O corte de 1.371 supersalários pagos a servidores ativos e inativos da Câmara dos Deputados, anunciado ontem, não deve ser considerado um mérito da presidência da Casa. Pelo contrário, a ação deveria ter sido tomada antes, considerando que servidores (676 ativos e 695 aposentados) recebem acima do teto constitucional de R$ 28 mil. A suspensão dos pagamentos foi uma recomendação do Tribunal de Contas da União (TCU) e vai gerar uma economia de R$ 80,4 milhões ao ano, cerca de R$ 6,7 milhões por mês.
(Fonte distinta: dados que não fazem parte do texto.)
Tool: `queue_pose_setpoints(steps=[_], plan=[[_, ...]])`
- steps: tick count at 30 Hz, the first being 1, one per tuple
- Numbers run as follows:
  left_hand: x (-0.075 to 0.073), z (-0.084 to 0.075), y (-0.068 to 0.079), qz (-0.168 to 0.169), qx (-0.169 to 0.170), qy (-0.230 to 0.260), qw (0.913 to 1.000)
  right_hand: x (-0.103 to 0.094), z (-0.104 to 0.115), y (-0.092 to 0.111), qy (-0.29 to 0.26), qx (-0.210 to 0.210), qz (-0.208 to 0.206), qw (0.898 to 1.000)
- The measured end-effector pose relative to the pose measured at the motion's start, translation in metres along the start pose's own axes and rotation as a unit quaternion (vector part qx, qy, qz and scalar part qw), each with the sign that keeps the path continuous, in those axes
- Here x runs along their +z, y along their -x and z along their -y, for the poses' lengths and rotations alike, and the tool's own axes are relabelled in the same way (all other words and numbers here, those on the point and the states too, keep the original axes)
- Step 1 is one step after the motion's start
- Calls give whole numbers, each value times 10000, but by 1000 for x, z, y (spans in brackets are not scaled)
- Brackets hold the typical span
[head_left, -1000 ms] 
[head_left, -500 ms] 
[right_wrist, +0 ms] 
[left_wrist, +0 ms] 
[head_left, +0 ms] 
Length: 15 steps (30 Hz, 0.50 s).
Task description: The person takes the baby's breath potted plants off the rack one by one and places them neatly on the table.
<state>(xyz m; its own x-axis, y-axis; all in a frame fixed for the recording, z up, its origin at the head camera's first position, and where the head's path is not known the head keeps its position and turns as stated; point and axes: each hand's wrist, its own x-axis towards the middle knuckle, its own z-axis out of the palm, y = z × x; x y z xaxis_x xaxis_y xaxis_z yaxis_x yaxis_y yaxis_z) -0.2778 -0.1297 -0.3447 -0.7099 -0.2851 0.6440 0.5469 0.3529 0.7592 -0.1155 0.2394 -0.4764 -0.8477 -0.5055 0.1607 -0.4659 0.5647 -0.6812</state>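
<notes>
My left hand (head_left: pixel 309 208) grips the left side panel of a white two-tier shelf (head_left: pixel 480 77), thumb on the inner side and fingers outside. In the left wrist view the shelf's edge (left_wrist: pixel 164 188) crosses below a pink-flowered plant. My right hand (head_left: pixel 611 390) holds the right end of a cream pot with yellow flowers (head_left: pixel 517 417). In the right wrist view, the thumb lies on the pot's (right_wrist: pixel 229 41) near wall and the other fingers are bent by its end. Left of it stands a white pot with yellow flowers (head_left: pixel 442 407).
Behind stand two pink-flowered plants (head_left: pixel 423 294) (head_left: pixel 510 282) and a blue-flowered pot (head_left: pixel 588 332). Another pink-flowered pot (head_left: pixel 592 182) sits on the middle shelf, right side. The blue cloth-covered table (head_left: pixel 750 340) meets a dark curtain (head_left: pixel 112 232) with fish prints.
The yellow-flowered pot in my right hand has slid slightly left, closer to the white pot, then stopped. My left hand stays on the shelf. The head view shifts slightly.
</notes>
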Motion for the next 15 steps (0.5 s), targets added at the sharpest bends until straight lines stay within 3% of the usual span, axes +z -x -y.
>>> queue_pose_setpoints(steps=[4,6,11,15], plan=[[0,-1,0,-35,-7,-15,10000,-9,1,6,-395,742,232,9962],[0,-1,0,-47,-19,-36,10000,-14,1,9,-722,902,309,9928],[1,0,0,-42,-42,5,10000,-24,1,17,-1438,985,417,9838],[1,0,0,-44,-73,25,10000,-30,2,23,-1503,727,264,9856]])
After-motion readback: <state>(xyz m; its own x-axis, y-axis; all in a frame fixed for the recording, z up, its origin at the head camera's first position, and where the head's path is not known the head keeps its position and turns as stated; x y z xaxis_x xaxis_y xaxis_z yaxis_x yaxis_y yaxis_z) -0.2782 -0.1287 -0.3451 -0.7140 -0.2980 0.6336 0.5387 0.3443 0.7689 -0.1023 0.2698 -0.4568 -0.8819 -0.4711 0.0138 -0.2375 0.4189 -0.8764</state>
Além dos salários, os deputados decidiram que irão adotar um limite mensal de R$ 10 mil para o aluguel de carros por parlamentar e a redução de cerca de R$ 300 milhões no Orçamento da Casa no próximo ano, incluindo o fim do 14º e do 15º salários. Essas iniciativas também poderiam ter sido adotadas anteriormente, uma vez que tratam de economia aos cofres públicos. Benefícios concedidos aos parlamentares têm que ser mais compatíveis à realidade brasileira. Por mês, detentores de mandato público têm direito a uma verba que varia de R$ 25 mil a R$ 37 mil, dependendo do Estado. Esses recursos são liberados para custear as atividades parlamentares, inclusive o aluguel de veículos, mas não havia limite para esse tipo gasto, que foi imposto agora.
Embora históricas, verbas extras para custeio de mandato (e aí são incluídos combustível, correios, aluguel de imóveis e de carros, entre vários outros itens) não se justificam mais. São legais, mas imorais e o momento atual pede uma mudança de conduta. É importante que a administração pública como um todo adote uma postura mais austera. E, por isso, tem papel fundamental os órgãos fiscalizadores. Além do corte dos supersalários da Câmara, o TCU determinou também a suspensão desses vencimentos no Senado. Ontem, o presidente da Casa disse que irá mandar descontar o que foi pago a mais aos 540 servidores que receberam além do teto constitucional.
São medidas importantes que chegam a dar "um tom de moralidade" às Casas. No entanto, o ideal seria que iniciativas como essas partissem dos próprios legisladores, sem que houvesse as recomendações legais. O exemplo deveria partir das pessoas que são eleitas para legislar em nome dos brasileiros.